Makerere Universitiy has been closed due to a sit down strike by lecturers over pay. Kyambogo University until recently saw its lecturer go on strike and in all these seemingly "unruly and unpatriotic" demonstrations of resentment by our academics, students are the most affected and therefore justified to support those who impart knowledge in the future leaders. Gulu University has threated to follow suit just like the Medical Doctors in all National Referal Hospitals.The motivation of the growing resentment is just one:Public Irresponsiveness. The Ministry of Finance, Dr.Ezra Suruma recently confirmed that his ministry has budgeted for the comfort of our members of Parliament who have already hinted on their expectations to the tune of shillings 20bn to share among themselves. Each member of parliament expects a minimum of shs.60million for the purchase of a powerful 4WD car to ease transport on our very bad roads. The minister is a potential beneficiary as an Ex-Official of this parliament like many pot-bellied politicians and other Presidential appointees.

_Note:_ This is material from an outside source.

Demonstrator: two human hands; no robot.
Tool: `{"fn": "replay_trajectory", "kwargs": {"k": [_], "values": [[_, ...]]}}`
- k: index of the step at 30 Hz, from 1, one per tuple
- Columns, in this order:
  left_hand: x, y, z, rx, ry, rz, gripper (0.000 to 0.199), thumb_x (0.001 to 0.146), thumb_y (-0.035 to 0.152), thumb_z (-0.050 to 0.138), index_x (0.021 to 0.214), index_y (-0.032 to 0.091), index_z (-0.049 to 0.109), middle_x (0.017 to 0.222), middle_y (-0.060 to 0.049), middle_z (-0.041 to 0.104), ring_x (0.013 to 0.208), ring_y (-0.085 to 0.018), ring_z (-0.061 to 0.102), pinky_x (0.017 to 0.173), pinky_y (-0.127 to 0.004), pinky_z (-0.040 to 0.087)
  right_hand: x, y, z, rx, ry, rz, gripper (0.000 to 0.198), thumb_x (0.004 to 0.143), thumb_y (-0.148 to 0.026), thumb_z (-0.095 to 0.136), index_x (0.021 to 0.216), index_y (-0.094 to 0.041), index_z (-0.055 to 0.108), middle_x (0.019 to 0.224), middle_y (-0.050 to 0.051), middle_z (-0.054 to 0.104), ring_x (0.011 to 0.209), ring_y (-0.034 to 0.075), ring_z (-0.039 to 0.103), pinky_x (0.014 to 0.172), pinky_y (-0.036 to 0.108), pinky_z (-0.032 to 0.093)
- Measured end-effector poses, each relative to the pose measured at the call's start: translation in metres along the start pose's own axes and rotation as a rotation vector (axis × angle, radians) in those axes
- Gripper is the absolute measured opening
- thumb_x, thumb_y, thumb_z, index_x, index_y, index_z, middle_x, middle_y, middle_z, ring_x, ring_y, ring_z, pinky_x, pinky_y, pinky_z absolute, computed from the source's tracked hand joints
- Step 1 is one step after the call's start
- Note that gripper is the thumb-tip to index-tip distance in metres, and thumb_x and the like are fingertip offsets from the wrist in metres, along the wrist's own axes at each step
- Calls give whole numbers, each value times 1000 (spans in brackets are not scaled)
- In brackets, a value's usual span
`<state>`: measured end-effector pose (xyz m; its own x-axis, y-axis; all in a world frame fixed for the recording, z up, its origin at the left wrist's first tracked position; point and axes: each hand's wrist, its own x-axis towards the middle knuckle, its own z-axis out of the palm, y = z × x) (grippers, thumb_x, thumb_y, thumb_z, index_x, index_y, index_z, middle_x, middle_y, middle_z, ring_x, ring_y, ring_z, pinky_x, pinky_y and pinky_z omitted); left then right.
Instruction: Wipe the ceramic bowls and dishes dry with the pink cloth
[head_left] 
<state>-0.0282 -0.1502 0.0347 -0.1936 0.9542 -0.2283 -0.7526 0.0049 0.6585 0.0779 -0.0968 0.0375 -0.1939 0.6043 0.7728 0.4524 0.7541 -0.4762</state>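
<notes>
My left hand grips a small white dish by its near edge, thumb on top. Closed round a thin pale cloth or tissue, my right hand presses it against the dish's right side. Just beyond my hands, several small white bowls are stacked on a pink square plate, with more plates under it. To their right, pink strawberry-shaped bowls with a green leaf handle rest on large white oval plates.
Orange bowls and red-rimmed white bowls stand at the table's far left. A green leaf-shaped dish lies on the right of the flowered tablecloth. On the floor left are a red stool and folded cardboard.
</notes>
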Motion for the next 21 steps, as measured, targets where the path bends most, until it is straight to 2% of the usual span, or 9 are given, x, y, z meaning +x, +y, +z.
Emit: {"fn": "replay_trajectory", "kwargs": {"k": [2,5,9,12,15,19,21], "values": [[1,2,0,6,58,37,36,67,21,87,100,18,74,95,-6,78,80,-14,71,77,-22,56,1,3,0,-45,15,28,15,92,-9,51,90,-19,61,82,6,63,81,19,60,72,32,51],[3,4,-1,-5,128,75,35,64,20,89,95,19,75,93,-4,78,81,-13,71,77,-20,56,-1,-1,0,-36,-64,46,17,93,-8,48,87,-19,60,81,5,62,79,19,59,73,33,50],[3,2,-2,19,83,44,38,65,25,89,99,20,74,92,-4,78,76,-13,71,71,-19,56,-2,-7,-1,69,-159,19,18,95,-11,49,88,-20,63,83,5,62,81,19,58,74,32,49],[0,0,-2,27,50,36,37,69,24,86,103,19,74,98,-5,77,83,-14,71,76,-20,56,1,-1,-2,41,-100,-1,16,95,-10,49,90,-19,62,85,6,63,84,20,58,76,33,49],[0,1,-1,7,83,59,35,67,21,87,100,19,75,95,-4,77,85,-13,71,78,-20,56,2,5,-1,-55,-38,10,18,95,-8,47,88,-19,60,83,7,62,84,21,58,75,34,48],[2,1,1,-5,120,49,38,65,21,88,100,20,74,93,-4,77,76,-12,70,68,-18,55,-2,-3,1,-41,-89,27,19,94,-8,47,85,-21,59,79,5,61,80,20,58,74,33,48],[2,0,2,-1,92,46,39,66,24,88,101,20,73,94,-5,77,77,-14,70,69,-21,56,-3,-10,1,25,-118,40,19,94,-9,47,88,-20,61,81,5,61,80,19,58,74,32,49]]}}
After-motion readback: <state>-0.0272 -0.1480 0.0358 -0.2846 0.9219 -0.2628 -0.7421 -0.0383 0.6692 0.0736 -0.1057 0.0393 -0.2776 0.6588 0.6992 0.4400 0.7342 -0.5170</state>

This is tax payers money in a very banana country with banana people. The fact that the state is strongly fused and almost homogenous in function means there is unity by the political elite to exclusively sit on the national dining table. The Public Service of Uganda today is diverting alot of develoment resources to nurse the egos of its redundat human resource because the services we expect from the state/government as a mandate are not forth-coming. It means the government cannot deliver services to the people but has money for politicians to share among themselves. Ugandans hate this buffoonery and are watching. Imagine what shs.20bn can do amidst this energy crisis.
MUK Students carry an injured Colleague.

I read in the media recently that an Indian firm TATA was planning to set up a $20m plant to manufacture instant coffee from our organic coffee. This is just twice the money MPs want to share among themselves just for their comfort. How about using the same money and investing a fruit processing plant? How many university graduates would get jobs? Farmers in Busoga or Teso would find market for their agricultural produce?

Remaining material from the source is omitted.